Challenges remain in response to Life Care Center COVID outbreak

  • KELSEY WALLING/Tribune-Herald A sign expresses gratitude to employees at the Life Care Center in Hilo on Wednesday. Homemade signs have been placed around the building to support employees and residents.

Although an extensive COVID-19 response plan has been in place at Life Care Center of Hilo since the early days of the pandemic, staff and administrators are still working to contain an outbreak of the novel coronavirus.

“We’re taking it one step, one hour, one day at a time,” Administrator Mark Mann told the Tribune-Herald on Wednesday. “(As) we have seen, it can change quickly.”


“I think in the sense of managing the people who have the infection and knowing what to do, we do have that part of it under control,” said in-house physician Gary Johnson.

Patients and staff are tested for the virus twice a week, but if someone exhibits symptoms between tests, a rapid antigen test is completed, the results of which are available in 15 minutes.

If a patient is positive, they’re moved into a “red zone,” where the known COVID-positive patients are, and a follow-up test is performed to confirm the results.

In May, the facility established a COVID-19 unit divided into zones based on severity: red zone for those who are COVID-positive, yellow for those under investigation and green for those being monitored, Johnson previously told the Tribune-Herald.

Although some response logistics have long been planned, there are still challenges in responding to the outbreak.

According to Mann, Life Care Center has two special care units for individuals with Alzheimer’s disease and dementia who are active and often wander within the secured units.

Those units, which house roughly 70 residents, pose a big challenge in managing COVID-19, Mann said.

There’s no way to confine people with dementia, he said, but those units are isolated as much as possible.

Johnson said it also is difficult to get patients with dementia to wear masks.

According to Mann, COVID-19 cases have been reported in one of those secure units.

“Because of the nature of patients there wandering, we created a specific ‘red zone’ (in the unit) with patients who have tested positive, so we can keep them isolated from other patients … ,” Johnson said.

Although the COVID-positive patients have been separated, Mann said because of the incubation period of the virus, the facility might have positive cases within the unit.

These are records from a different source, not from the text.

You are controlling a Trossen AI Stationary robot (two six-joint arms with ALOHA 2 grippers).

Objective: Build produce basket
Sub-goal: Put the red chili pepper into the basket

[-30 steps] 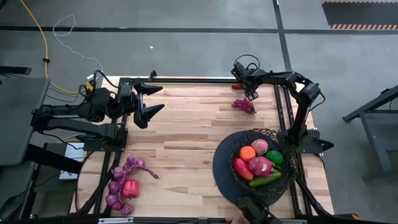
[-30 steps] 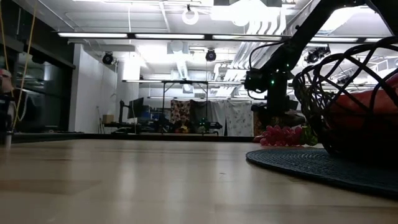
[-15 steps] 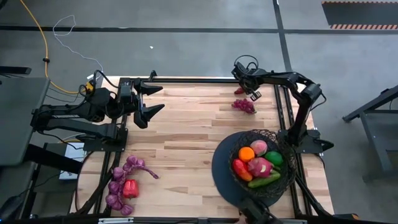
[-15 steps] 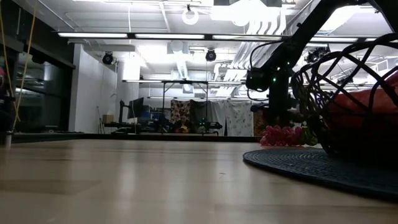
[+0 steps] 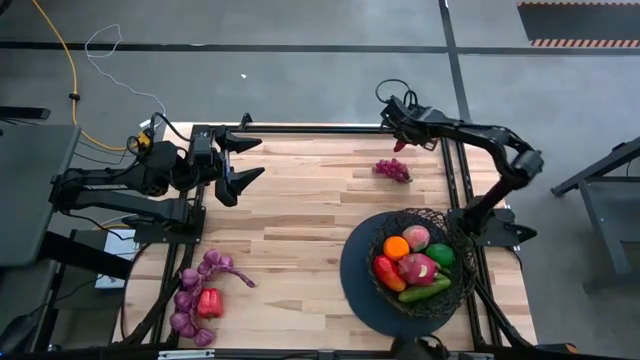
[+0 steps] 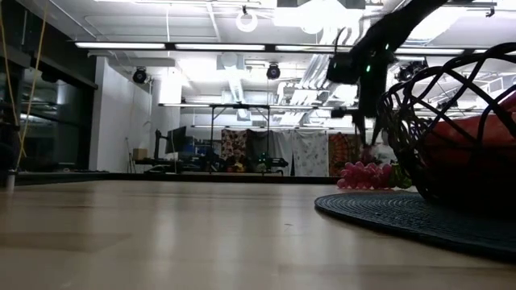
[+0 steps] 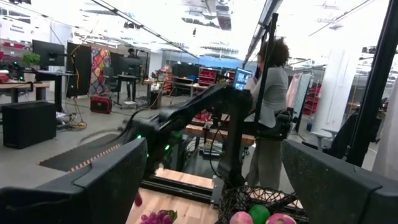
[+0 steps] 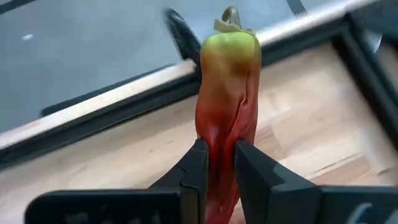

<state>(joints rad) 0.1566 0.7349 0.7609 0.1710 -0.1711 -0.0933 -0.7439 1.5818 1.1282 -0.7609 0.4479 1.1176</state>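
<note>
My right gripper (image 5: 399, 138) is over the table's far edge, shut on a red pepper (image 8: 225, 93) with a green stem end. The black wire basket (image 5: 455, 290) stands on its dark disc near the right near corner. It holds an orange, a peach, a green ball, a dragon fruit, a red pepper and a cucumber. A purple grape bunch (image 5: 392, 170) lies on the wood between the gripper and the basket. More grapes and another red pepper (image 5: 209, 303) lie near the left near corner. My left gripper (image 5: 243, 160) waits open at the far left. My right gripper pinches the pepper's red lower half (image 8: 219, 134) between its two fingers (image 8: 198, 163). The green stem end (image 8: 229, 43) stands free beyond the fingertips. The pepper is lifted clear of the table.
The table's black frame rail (image 5: 320, 128) runs along the far edge just behind my right gripper. Bare wood (image 5: 290, 220) spans the middle of the table. A person (image 7: 268, 106) stands beyond the table in the left wrist view.
My right gripper has risen from the table by the far edge and drawn slightly toward that edge. The red pepper that lay there has come up with it and no longer lies on the wood.
</note>
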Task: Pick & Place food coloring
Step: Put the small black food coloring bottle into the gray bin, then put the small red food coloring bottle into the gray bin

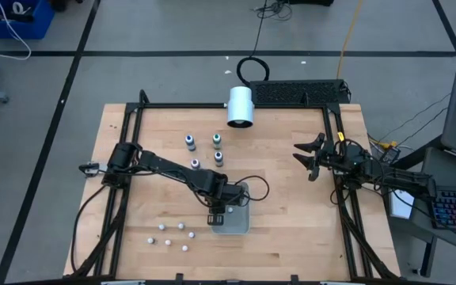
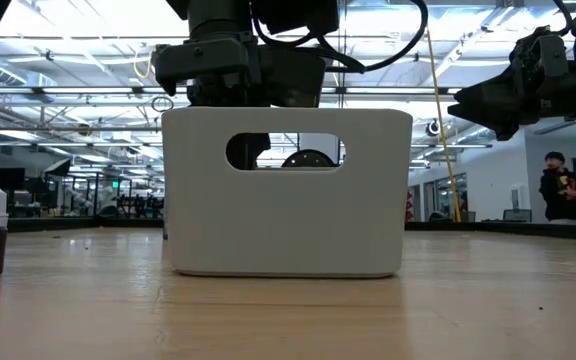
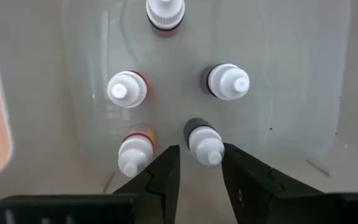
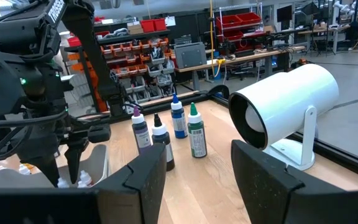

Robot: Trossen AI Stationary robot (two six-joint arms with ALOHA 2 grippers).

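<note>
Bottles of food coloring are shown in two places. Four upright bottles (image 4: pixel 166 134) stand close together on the bare bench (image 1: pixel 291 206), between the white cylinder (image 1: pixel 240 107) at the far edge and the white bin (image 1: pixel 230 218). Five more bottles are seen standing in the bin in the left wrist view, white nozzles upward: one (image 3: pixel 165 14) farthest from the fingers, two in the middle (image 3: pixel 127 90) and (image 3: pixel 225 81), and two nearest (image 3: pixel 135 152) and (image 3: pixel 204 143). The left gripper (image 3: pixel 201 180) is held inside the bin, above the nearest dark bottle; its fingers are slightly apart, that bottle's nozzle lies between the tips, and no firm clamp on it is visible. The right gripper (image 1: pixel 311 158) is parked above the right side of the bench, well apart from the bottles, its fingers apart and empty. Each bottle is judged to be light, small and fairly stiff, with a smooth plastic body that may slip; being narrow and tall, it is likely to tip if nudged sideways. A hold across the cap or upper body, taken from straight above, is advised. Small white balls (image 1: pixel 169 233) lie on the bench beside the bin.
</note>
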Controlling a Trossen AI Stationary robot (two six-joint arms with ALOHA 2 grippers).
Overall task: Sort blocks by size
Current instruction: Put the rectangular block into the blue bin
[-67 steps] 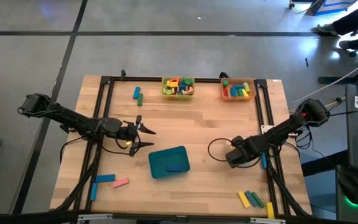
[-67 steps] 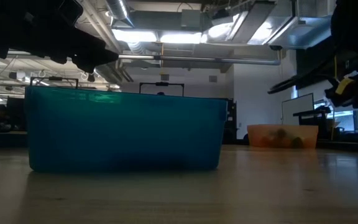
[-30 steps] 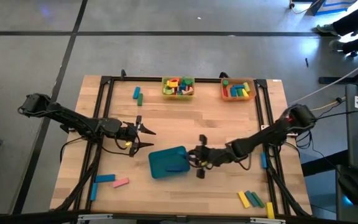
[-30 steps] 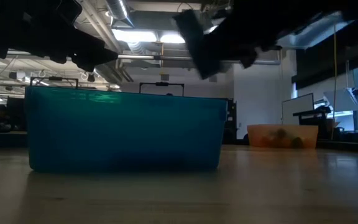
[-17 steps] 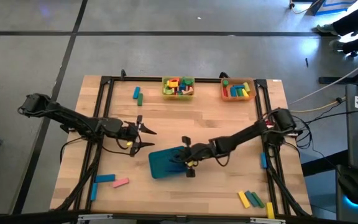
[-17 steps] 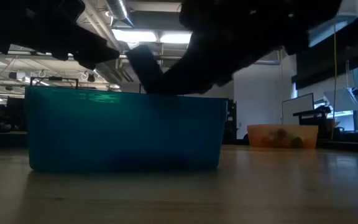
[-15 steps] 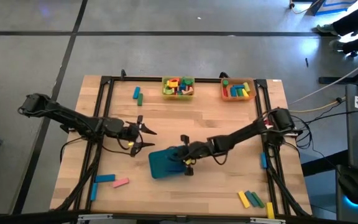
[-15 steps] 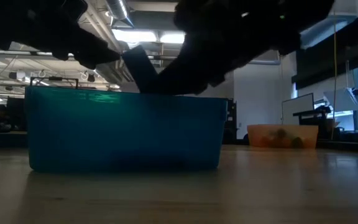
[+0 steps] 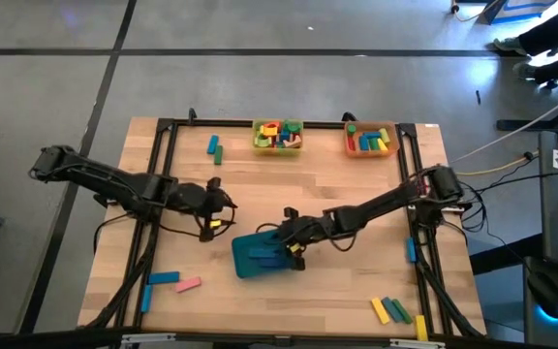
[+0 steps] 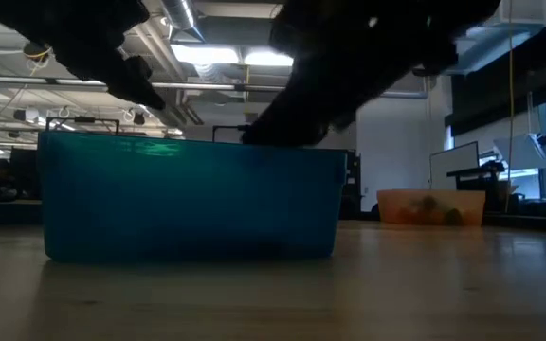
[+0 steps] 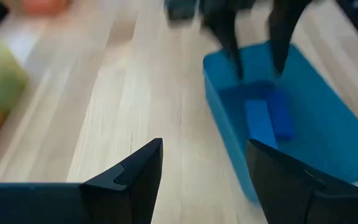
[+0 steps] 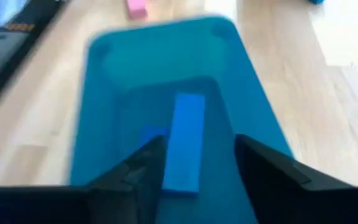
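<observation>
- Blue block (image 12: 184, 142) lies in the teal tray (image 9: 246, 262), below the right gripper (image 9: 288, 244), jaws released.
- Left gripper (image 9: 223, 206) hovers beside the tray, jaws spread, empty.

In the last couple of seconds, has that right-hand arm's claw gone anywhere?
Yes. The right gripper swept from near the table's right rail across to the teal tray, where it now hangs, open.

Right gripper (image 9: 290, 244) over teal tray (image 9: 256, 260), left gripper (image 9: 219, 211) beside.
</observation>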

Life Care Center’s first case of COVID-19 was reported in an employee in early September.

The first resident tested positive for the virus Sept. 25.

As of Wednesday, 32 residents and nine employees have tested positive for COVID-19. Two residents have died.

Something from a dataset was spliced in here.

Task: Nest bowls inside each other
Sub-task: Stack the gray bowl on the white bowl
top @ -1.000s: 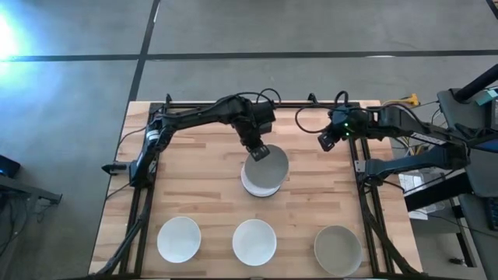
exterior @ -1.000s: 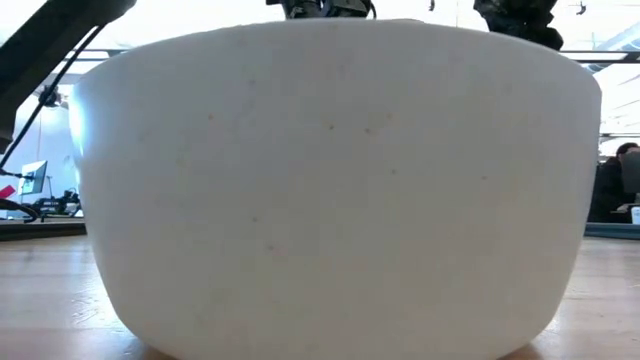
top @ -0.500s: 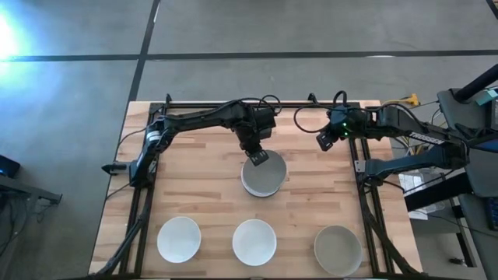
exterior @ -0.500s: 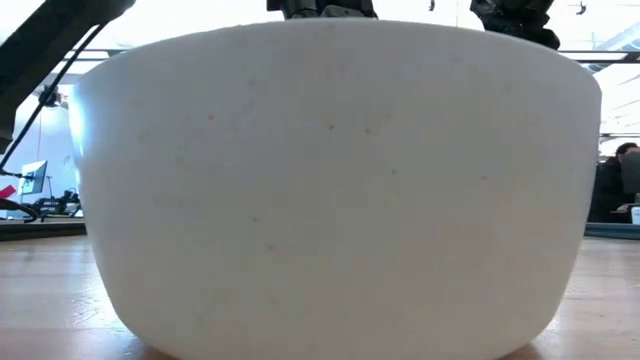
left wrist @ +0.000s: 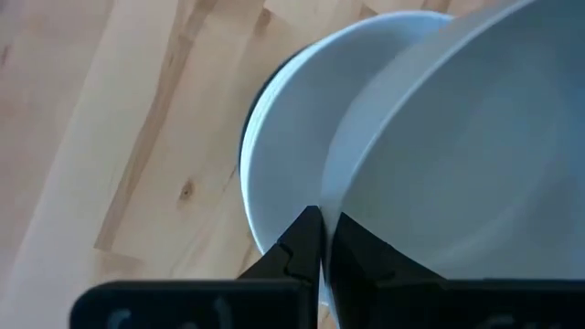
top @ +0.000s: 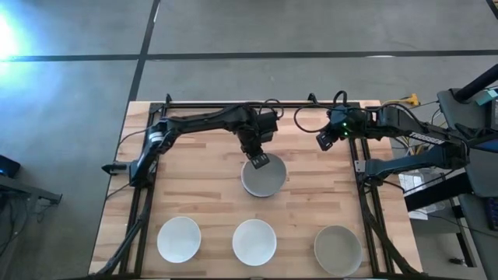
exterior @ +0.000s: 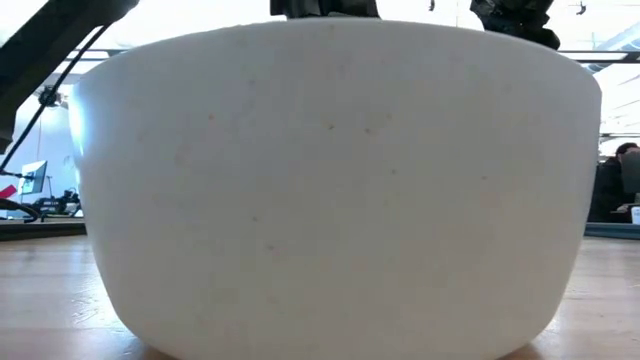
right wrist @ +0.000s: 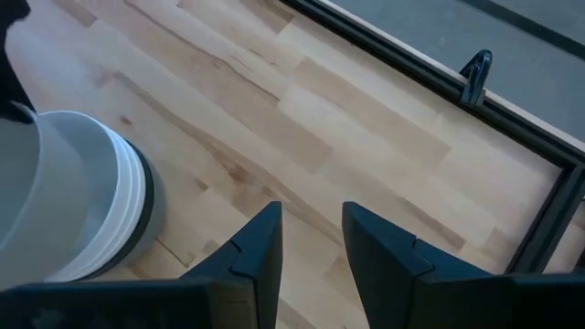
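Note:
In the high view, my left gripper is shut on a light grey bowl over the stack of bowls at the table's middle. The left wrist view shows a white bowl of the stack under it and a dark rim lower still. The stack also shows in the right wrist view, standing on the wood. Three single bowls stand along the near edge: white, white and grey-beige. My right gripper waits open near the far right corner. My left gripper pinches the grey bowl's rim on its far-left side, one finger inside the bowl and one finger outside. The fingers come from above, slanting down. The bowl sits in the mouth of the stack's top white bowl; whether it rests fully there cannot be told.
A black metal frame runs along the table's left, right and far sides. The middle white bowl at the near edge fills the low view. Bare wood lies left and right of the stack.
My left gripper has moved a little toward the near edge and down, still shut on the grey bowl. The bowl, earlier offset toward the far side with white bowls showing beneath it, now sits centred over the stack and covers them in the high view.

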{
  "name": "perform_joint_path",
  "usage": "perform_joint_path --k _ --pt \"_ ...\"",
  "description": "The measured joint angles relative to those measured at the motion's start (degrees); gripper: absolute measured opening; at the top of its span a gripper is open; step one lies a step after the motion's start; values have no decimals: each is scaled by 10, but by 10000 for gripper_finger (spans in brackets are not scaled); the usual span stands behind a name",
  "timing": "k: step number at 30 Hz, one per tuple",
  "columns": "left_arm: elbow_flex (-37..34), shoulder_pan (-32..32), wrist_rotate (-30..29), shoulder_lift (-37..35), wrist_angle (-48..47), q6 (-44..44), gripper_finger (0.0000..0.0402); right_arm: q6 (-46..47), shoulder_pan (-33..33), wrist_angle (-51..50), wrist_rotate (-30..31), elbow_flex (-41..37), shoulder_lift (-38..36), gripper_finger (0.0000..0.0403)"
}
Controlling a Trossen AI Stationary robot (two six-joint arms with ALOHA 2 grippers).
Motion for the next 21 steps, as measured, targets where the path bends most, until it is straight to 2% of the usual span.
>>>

Twenty-four residents with COVID-19 are being treated at Life Care Center, four are receiving treatment at Hilo Medical Center and one is receiving care at another facility.

Four employees have fully recovered.

Mann said there’s no way to know for sure how the virus entered the facility, but it is thought to have entered through an asymptomatic employee.

About two-thirds of all cases associated with Life Care Center have been asymptomatic, he said.

Johnson said he thinks increased testing is catching virus cases before the individual develops symptoms.

“It takes everyone to defeat COVID,” Mann said. “Every associate here, every member of the community. It’s all encompassing, and really the only way we’re going to overcome this is together and collectively. That’s the reality we’ve faced here the last six months.

“… I think we have been committed from the end of February to doing all we can to protect everyone here in our building, including residents and all associates, and we take that very seriously, and we will continue to take that seriously,” he continued. “We know our kuleana and everyone here feels the kuleana and challenge before us.”

Johnson agreed and said it’s also important for people in the community to do their part to help prevent spread of the virus by wearing masks, social distancing and limiting the size of gatherings.

“I think people in the community may not realize sometimes their actions may impact someone who works in long-term care facilities,” he said.


As of Wednesday, there were 193 patients and more than 200 staff members at the facility.